Look for the line that contains "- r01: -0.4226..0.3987"; output that line and every line after it exactly, through the final line of the material below, and nothing else.

── Data block

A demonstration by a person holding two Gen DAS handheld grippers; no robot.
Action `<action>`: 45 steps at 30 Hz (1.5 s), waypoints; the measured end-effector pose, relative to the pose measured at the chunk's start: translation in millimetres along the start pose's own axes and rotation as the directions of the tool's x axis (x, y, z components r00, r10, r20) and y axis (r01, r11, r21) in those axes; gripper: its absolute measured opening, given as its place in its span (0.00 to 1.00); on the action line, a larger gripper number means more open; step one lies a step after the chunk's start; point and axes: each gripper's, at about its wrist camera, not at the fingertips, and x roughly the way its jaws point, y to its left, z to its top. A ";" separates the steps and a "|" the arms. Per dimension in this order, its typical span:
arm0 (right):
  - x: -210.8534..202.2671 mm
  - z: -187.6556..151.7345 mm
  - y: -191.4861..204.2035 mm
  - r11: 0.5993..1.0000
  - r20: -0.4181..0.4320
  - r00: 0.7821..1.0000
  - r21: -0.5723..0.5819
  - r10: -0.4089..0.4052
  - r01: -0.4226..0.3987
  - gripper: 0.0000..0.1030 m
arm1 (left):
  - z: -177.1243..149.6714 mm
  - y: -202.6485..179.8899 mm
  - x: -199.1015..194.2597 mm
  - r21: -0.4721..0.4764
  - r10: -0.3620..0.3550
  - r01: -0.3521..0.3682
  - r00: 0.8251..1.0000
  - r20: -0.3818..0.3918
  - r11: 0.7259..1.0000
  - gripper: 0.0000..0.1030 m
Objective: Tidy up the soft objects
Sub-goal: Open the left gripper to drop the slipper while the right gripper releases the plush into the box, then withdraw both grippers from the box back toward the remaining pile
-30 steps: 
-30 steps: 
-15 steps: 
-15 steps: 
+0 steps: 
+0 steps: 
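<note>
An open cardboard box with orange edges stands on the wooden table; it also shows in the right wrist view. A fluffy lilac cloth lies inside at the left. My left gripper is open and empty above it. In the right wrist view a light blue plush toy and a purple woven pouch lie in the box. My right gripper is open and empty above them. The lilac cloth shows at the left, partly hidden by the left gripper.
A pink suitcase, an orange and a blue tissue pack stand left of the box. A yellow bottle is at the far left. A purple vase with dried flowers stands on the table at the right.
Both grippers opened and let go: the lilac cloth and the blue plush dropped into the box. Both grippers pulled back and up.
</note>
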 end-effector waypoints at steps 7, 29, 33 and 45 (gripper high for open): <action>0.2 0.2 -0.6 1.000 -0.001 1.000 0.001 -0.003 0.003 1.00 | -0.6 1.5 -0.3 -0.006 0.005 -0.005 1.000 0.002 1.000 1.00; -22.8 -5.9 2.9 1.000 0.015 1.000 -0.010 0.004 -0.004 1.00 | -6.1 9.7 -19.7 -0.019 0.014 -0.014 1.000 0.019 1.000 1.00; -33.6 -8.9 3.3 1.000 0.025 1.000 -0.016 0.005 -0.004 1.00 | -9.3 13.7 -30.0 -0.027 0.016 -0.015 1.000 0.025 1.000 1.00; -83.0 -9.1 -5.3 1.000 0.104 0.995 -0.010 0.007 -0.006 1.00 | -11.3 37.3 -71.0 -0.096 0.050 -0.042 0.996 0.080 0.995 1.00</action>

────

**Expected answer**
  - r01: -0.4226..0.3987
  - gripper: 0.0000..0.1030 m
arm1 (left):
  - z: -177.1243..149.6714 mm
  - y: -202.6485..179.8899 mm
  - x: -199.1015..194.2597 mm
  - r21: -0.4721..0.4764
  - r10: -0.3620..0.3550
  - r01: -0.3521..0.3682
  - r00: 0.8251..1.0000
  - r20: -0.3818..0.3918
  - r11: 0.7259..1.0000
  - gripper: 0.0000..0.1030 m
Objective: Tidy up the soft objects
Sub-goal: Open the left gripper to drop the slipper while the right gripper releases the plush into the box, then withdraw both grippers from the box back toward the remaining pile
-30 steps: 
-30 steps: 
-15 steps: 
-15 steps: 
+0 steps: 
+0 steps: 
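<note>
An open cardboard box with orange edges stands on the wooden table; it also shows in the right wrist view. A fluffy lilac cloth lies inside at the left. My left gripper is open and empty above it. In the right wrist view a light blue plush toy and a purple woven pouch lie in the box. My right gripper is open and empty above them. The lilac cloth shows at the left, partly hidden by the left gripper.
A pink suitcase, an orange and a blue tissue pack stand left of the box. A yellow bottle is at the far left. A purple vase with dried flowers stands on the table at the right.
Both grippers opened and let go: the lilac cloth and the blue plush dropped into the box. Both grippers pulled back and up.
</note>
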 end-effector waypoints at steps 7, 29, 33 and 45 (gripper high for open): <action>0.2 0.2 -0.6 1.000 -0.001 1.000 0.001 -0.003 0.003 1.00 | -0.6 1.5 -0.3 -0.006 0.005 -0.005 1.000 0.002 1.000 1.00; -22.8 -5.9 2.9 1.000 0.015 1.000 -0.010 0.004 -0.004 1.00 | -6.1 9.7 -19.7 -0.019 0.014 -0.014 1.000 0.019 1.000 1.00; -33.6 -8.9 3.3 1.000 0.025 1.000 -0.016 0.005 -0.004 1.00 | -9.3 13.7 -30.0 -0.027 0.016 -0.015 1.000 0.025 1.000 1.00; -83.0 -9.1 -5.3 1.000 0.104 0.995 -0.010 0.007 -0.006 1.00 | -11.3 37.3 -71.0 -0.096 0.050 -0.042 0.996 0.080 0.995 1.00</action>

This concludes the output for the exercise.